Locate these distribution facilities next to exiting tracks. Basically, you need a couple of sidings, a paved parking lot, and some loading/unloading equipment. That vacant lot shown in the picture in Nashua would be perfect. Trailers are loaded at a local industry, trucked over to the distribution facility, loaded on a flat car, and moved to a major yard for consolidation into a single train. The opposite happens for the reverse move. This happens twice a day.

Since Guildford and CSX won't want to send out a loco to pick up a couple of cars, allow the ditribution facility mainline access to move their own cars a loco to the main yard. The crew, loco, etc. belong to them, and they have operating rights on the host RR. The host RR could recieve some payment for this use.

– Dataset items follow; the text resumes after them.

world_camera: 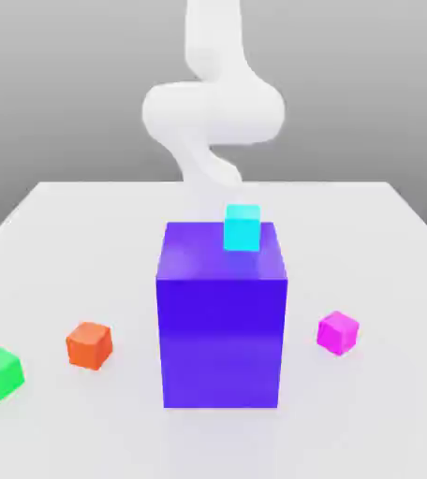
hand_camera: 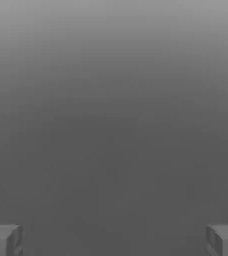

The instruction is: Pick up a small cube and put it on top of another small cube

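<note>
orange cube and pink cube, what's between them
In the exterior view, the big purple block stands between the orange cube and the pink cube.

simulated tabletop, plain grey backdrop

Cut off by the top edge in the exterior view: the white arm. Lower end of it hidden behind the big purple block and the cyan cube sitting on that block. In the hand view, two grey fingertips cut off at the bottom corners, wide apart.
</note>
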Action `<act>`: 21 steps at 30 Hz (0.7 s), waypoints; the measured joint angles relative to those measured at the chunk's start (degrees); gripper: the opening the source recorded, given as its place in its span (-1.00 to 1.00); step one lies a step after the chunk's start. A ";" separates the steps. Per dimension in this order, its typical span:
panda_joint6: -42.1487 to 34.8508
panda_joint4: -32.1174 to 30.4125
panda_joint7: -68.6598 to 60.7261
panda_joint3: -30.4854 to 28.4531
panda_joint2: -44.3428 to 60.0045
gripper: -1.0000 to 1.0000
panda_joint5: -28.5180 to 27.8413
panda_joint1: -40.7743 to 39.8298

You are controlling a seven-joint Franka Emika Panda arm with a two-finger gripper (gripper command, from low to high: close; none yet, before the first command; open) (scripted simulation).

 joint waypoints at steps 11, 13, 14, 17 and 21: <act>13.39 -15.20 -4.63 4.58 16.47 0.00 6.57 11.97; 15.81 -17.92 -5.17 5.91 19.38 0.00 7.41 14.06; 17.02 -19.29 -5.37 6.61 20.84 0.00 7.74 15.10; 20.68 -23.38 -5.78 8.95 25.18 0.00 8.48 17.98; 25.64 -28.87 -5.41 12.32 30.91 0.00 8.27 21.35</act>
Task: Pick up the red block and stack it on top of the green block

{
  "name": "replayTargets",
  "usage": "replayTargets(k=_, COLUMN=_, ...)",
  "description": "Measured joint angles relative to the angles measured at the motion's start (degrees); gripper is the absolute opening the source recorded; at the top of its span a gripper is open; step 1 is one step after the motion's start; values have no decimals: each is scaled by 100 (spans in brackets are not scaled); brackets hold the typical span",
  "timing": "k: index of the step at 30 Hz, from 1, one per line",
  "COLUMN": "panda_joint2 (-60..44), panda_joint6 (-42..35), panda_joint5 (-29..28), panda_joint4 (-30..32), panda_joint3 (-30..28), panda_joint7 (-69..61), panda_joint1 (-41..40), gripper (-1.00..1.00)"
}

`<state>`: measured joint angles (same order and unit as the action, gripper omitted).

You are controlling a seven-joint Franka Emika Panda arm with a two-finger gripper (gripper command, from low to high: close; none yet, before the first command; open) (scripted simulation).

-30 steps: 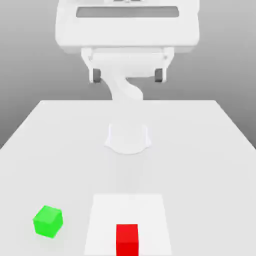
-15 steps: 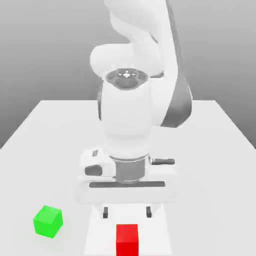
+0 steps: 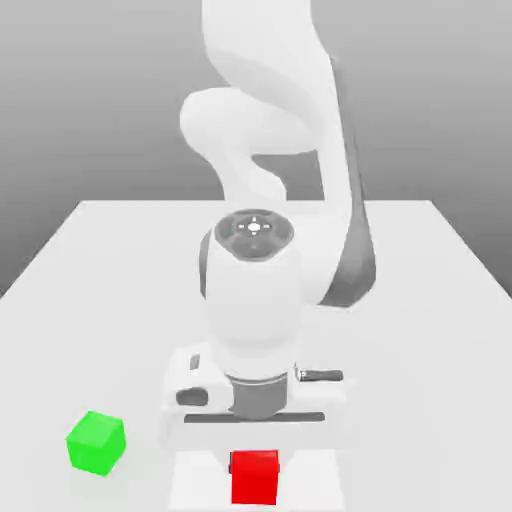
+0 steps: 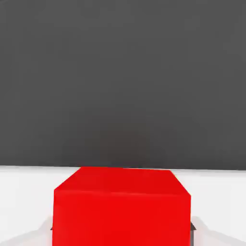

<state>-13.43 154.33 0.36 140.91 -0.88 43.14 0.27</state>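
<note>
Lowered gripper apparently clamps red block; green block apart.

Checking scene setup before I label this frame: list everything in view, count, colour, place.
red block: one, bright red, on the table's near edge at centre of the exterior view, directly under the pincer; also close up in the hand view.
green block: one, bright green, on the table toward the exterior view's left, apart from the red block.
table: one, white, flat, carries both blocks and the arm.
arm: one, white with grey, bent forward and down over the table.
pincer: one, white body, lowered onto the red block, shut on it.
</note>
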Motion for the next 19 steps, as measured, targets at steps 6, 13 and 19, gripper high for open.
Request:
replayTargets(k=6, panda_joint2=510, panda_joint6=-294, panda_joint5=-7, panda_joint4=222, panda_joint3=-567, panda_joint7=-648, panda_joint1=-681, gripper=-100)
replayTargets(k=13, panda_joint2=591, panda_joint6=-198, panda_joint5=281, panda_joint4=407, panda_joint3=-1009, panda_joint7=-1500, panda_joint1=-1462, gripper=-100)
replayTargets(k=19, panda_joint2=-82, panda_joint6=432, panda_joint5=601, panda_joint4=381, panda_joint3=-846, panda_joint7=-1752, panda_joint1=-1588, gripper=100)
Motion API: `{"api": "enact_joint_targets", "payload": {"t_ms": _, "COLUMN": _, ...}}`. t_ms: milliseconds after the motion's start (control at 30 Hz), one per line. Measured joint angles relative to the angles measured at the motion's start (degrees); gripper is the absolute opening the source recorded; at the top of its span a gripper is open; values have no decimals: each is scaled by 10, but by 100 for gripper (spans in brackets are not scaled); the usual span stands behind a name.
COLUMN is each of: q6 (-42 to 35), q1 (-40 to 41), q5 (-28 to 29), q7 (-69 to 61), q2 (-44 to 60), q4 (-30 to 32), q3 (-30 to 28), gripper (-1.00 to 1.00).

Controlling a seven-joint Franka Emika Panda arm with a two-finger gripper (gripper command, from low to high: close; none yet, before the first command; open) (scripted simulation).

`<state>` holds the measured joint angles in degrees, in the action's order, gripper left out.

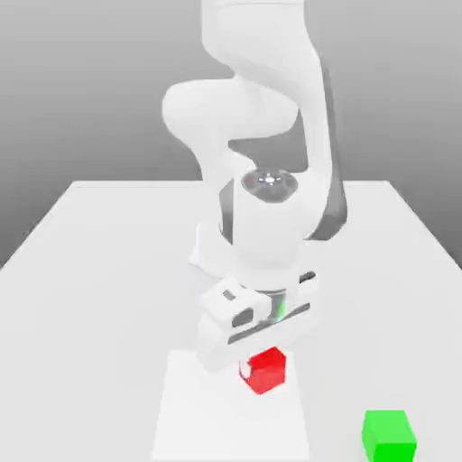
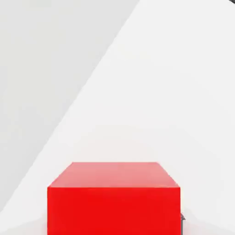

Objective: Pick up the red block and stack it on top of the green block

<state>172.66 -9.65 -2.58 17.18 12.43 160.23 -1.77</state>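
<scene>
Exterior view is showing the white arm's gripper (image 1: 257, 361) sitting over the glossy red cube (image 1: 265, 371) at lower centre, jaws' state unclear; the green cube (image 1: 389, 436) is sitting lower right.

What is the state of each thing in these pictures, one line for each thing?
Red cube-shaped block: resting on the white table, directly under the arm's hand, not lifted.
Green cube-shaped block: resting on the table toward the exterior view's right, apart from the red block, nothing on top.
White two-finger gripper: lowered onto the red block; whether it is closed cannot be told.
White table: flat, carrying both blocks.
</scene>
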Motion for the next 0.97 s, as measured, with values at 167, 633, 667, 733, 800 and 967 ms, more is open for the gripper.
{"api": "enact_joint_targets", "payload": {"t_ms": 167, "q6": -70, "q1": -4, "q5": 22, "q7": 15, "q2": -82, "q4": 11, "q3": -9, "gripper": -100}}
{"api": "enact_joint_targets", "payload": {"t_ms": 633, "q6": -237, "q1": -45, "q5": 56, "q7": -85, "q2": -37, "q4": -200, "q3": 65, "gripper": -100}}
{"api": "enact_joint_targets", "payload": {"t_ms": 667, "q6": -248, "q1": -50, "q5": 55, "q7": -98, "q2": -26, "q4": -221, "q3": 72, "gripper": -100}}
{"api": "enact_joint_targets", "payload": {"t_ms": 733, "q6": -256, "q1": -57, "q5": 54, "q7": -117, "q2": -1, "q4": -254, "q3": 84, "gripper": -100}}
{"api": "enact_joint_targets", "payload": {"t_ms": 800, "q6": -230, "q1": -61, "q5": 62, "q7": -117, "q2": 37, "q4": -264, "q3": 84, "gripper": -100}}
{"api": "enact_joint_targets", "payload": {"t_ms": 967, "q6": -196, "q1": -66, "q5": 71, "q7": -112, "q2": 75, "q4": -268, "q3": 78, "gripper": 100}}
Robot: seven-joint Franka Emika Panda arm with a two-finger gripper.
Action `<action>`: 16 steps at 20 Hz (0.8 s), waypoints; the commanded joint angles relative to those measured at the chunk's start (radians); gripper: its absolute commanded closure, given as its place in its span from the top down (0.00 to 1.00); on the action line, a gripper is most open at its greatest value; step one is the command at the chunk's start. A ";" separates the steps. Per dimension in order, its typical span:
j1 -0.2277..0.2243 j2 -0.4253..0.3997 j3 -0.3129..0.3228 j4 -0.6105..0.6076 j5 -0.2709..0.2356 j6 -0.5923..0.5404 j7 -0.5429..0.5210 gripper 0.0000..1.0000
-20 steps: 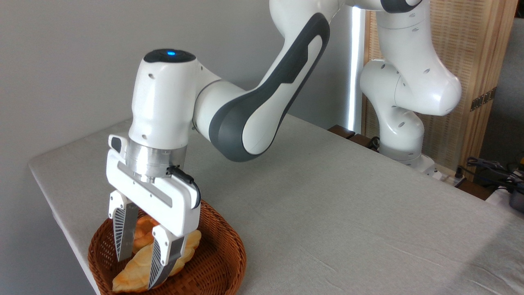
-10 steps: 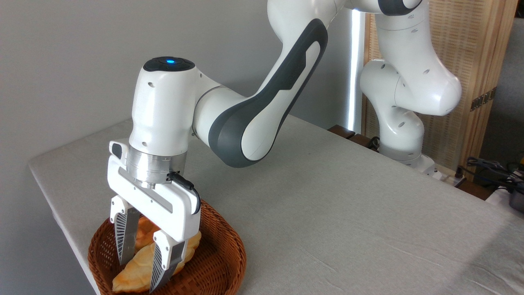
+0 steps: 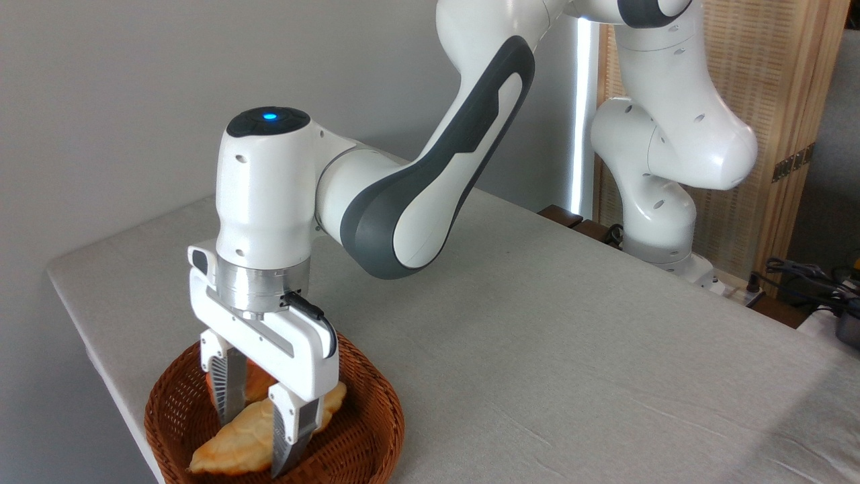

It is up to the distribution Co. to pick up and deliver 6-12 cars on each trip to the main yard.

At start up, distribution facilities are partially funded by state and local funds to get the trucks off of the highways. When the system starts to turn a profit, part of that goes back to the state to fund another new distribution center. Every major highway has a number of crossover points with all of the major rail lines in the area, and I will bet that there is an abandoned industrial park near every one of them where you could locate a distribution center. As you run out of active connections, then you add back in abandoned ROWs or lines with no freight at this time.

It won't happen overnight, and it won't happen without some help from your taxes, but I would rather fund something like that versus another lane on Rte.128.

Engineer999

  by NYNE
 
Engineer999 You make valid points but here is the underlying issue -- why replace something that is already working just fine. As you said if you sit on the MassPike and watch all the trucks you can see that there is a lot of frieght coming and and out of New England. But the same can be said for anyplace in the country. The Interstates are filled with truck traffic.

I think the railroads can pick off a great market share but to think that they are going to somehow going to upend the trucking system and take over most the freight, well, it just ins't going to happen.

As for Boston's port being under utilized, yes it is. But that is the way the powers that be want it. A recent study of the port showed that office development increases in value the closer you get to the water. Given that office development gives you less in the way of polution and long-term problems (the state has already had to pay a lot to clean up the harbor once.) it makes no sense to build large industrial facilities in the port. This isn't a lack of foresight on anyone's part, this is part of a concerted effort -- just get ahold of harbor use studies and you will see the goal is to build walkways, parks and other things that enhance office and residential development.

The other issue with opening up the harbor is the depth of the tunnels underneath it. If I remember correctly there are serious draft issues.

  by Cowford
 
More about the port of Boston... Boston has been in decline for years. The tunnel draft is a real issue, as is the Mystic Bridge clearance. Ships have followed the general trend of every other mode of transport- namely bigger is better. Railroads have fewer, more concentrated lines with relatively few intermodal hubs and larger cars for bulk commodities. Airlines have hubs and are looking at mega-jets. Ocean shipping has the ULCC crude oil ships and massive post-Panamax vessels (that can't even fit through the Panama Canal). Bigger container vessels mean fewer ports. They are designed to run between massive ports. Boston has the unenviable position of being smack in the middle between New York and Halifax. Halifax has very low costs and is the closet port to Europe. NY has massive capacity and access to the largest market in the US. Boston... well, it's traditionally had lousy (read expensive) labor agreements, suboptimal berthing and ship capacity, poor rail access, and no other competitive advantage. Thus it has been relegated to feeder-port status. No amount of effort will bring it back.
  by JJJeffries
 
Hello:

Common sense tells you that the high union costs in NE pushed heavy industry to the southern USA and then that productivity is now being imported from China.

When I lived in NE from late 1967-78 I saw the exodus big time. VERY SAD!